What you have to do >>
A complete answer includes every line below with the word "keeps".
*** Given material ***
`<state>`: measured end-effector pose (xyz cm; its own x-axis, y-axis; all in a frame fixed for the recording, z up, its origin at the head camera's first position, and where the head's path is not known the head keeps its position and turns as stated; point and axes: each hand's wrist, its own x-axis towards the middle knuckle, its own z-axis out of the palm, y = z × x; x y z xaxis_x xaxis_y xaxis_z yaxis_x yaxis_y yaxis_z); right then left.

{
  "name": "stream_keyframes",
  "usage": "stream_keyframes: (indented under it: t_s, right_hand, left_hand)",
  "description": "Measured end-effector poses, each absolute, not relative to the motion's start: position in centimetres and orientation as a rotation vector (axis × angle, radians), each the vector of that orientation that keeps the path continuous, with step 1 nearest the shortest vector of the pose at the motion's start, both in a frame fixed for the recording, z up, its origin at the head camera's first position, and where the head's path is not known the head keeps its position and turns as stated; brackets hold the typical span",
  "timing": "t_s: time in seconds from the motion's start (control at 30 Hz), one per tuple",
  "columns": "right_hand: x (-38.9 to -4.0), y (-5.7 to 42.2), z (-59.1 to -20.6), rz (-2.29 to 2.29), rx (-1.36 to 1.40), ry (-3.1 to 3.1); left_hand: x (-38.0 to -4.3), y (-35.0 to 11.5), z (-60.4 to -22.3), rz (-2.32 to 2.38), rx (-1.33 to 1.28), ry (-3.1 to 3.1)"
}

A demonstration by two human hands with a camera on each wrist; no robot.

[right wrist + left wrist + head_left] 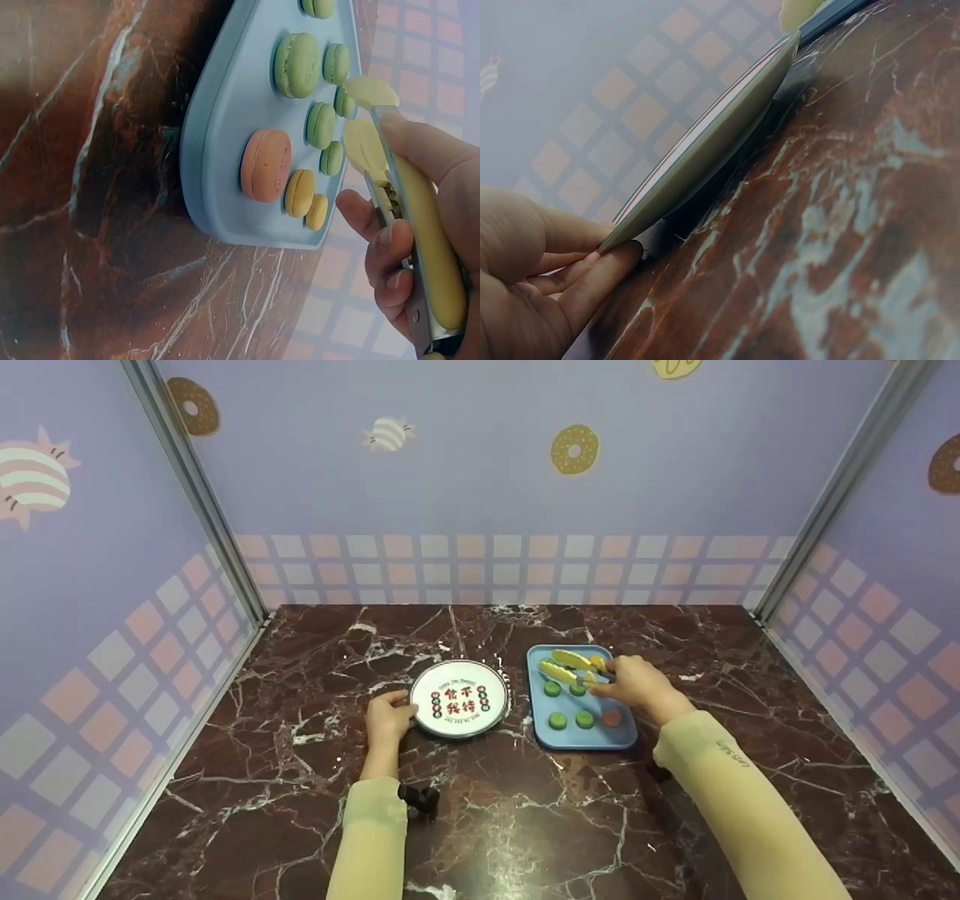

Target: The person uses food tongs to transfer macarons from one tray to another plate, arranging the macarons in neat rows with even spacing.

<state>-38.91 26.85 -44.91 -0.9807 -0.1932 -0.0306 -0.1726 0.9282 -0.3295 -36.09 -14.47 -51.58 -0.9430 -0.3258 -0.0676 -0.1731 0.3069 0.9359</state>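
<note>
My left hand (390, 716) holds the left edge of a round white plate (424, 690) with red and green print. In the left wrist view, its thumb and fingers pinch the plate's rim (705, 169), and the underside faces the table. My right hand (641, 684) grips yellow-handled tongs (424, 232), whose two yellow tips stand apart above a blue tray (566, 740). Several green macarons (296, 66) lie on the tray in rows, along with a pink macaron (266, 166) and yellow macarons (300, 193). Nothing shows between the tongs' tips.
Dark red marble with white veins forms the tabletop (495, 802). A purple wall (480, 495) with pink and white checks stands at the back, and more panels close off both sides. The plate lies left of the tray, a narrow gap between them.
</note>
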Motion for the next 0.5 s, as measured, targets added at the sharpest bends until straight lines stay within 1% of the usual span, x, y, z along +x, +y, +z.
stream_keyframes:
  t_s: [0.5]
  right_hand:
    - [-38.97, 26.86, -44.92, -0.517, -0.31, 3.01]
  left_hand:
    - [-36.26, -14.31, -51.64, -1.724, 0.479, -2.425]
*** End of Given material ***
Task response >>
`<state>`: measured end-effector pose (xyz cm; its own x-axis, y-axis; all in a frame fixed for the recording, z up, its origin at the head camera's first position, and where the head's path is not known the head keeps its position and turns as stated; point and axes: each hand's wrist, its own x-axis towards the middle knuckle, its own z-axis out of the palm, y = z × x; x y z xaxis_x xaxis_y xaxis_z yaxis_x yaxis_y yaxis_z); right then left.
  "description": "Measured end-effector poses, each absolute, not relative to the motion's start: position in centimetres and orientation as a rotation vector (axis × angle, radians), each the vector of that orientation that keeps the path continuous, with step 1 nearest the shortest vector of the pose at the motion's start, both in a frame fixed for the recording, z up, its origin at the head camera's first position, and where the head's path is not known the head keeps its position and turns as stated; brackets hold the typical span",

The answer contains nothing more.